What could be doing this limiting?

Thanks...John Cary



Ralph Castain wrote:
In the 1.3 series and beyond, you have to specifically tell us the name of any hostfile, including the default one for your system. So, in this example, you would want to set:

OMPI_MCA_orte_default_hostfile=absolute-path-to-openmpi-default-hostfile

in your environment, or just add:

-mca default-hostfile path-to-openmpi-default-hostfile

on your cmd line.
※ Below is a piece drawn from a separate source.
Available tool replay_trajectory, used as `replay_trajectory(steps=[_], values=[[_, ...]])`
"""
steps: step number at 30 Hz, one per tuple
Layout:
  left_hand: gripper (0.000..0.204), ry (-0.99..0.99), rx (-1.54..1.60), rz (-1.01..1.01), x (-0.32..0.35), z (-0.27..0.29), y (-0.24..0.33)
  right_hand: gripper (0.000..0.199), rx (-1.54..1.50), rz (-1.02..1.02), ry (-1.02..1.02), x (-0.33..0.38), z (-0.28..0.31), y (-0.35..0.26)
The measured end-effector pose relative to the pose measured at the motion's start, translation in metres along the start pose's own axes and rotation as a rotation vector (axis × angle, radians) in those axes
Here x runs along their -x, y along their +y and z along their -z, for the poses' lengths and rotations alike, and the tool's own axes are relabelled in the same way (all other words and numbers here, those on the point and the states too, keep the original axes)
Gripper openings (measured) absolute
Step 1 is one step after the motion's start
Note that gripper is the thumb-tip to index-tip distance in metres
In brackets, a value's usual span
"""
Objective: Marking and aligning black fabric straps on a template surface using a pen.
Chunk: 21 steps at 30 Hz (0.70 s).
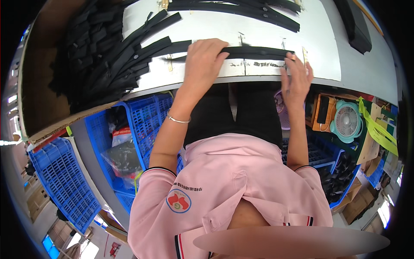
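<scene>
A black fabric strip (256, 52) lies left to right across the white board (319, 41) in front of me. My left hand (203, 60) is closed over its left part, fingers curled on the far side and thumb along the near edge. At the strip's right end my right hand (297, 77) has its fingers apart, the fingertips touching or nearly touching the end. A small gold-coloured bit shows by those fingertips. Beneath the strip, the board carries dark lines and handwritten marks (267, 64).
A cardboard box (41, 86) at the left holds a heap of similar black strips (103, 56). More strips (241, 13) lie at the board's far side. A black case (353, 26) stands at the right. Below the table are blue crates (148, 121) and a teal fan (347, 121).
</scene>
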<state>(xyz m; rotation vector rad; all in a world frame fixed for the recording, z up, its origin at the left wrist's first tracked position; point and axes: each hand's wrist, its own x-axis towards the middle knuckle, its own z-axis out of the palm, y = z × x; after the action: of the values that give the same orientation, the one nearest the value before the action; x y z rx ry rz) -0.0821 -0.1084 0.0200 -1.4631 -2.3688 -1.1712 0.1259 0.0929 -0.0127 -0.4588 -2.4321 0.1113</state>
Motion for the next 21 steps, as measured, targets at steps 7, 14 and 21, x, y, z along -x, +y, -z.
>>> replay_trajectory(steps=[7, 14, 21], values=[[0.030, 0.221, -0.254, 0.114, 0.044, 0.026, -0.016, 0.029, 0.021, -0.055, 0.045, 0.005, 0.004, 0.020], [0.054, -0.070, -0.228, 0.246, 0.085, 0.023, 0.004, 0.028, 0.034, -0.025, 0.068, 0.006, 0.004, 0.023], [0.062, 0.019, -0.263, 0.277, 0.084, 0.027, -0.003, 0.026, 0.048, -0.029, 0.007, -0.001, 0.010, 0.021]])
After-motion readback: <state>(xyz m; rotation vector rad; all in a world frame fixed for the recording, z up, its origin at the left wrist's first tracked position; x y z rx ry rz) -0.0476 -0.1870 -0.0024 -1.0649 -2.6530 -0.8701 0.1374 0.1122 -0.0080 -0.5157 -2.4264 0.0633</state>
Check out "man orte_hosts" for a full explanation of how these are used as it has changed from 1.2.

Ralph


On Jul 11, 2009, at 7:21 AM, John R. Cary wrote:

The original problem was that I could not get an 8-proc job to
run on an 8-core cluster.  I loaded mpi4py and petsc4py, and then
I try to run the python script:

from mpi4py import MPI
from petsc4py import PETSc

using

mpirun -n 8 -x PYTHONPATH python test-mpi4py.py

This hangs on my 8-core FC11 box.  Either of the following
allows it to work:

Remove the petsc4py import statement

Run not on localhost, but on two machines in the cluster:
mpirun -n 8 -host 10.0.0.14,10.0.0.15 -x PYTHONPATH python test-mpi4py.py


Curiously, putting

10.0.0.12 slots=4
10.0.0.13 slots=4
10.0.0.14 slots=4
10.0.0.15 slots=4


in openmpi-default-hostfile does not seem to affect anything.

Any idea why?

FYI, I am running over rsh.  The output of ompi_info is appended.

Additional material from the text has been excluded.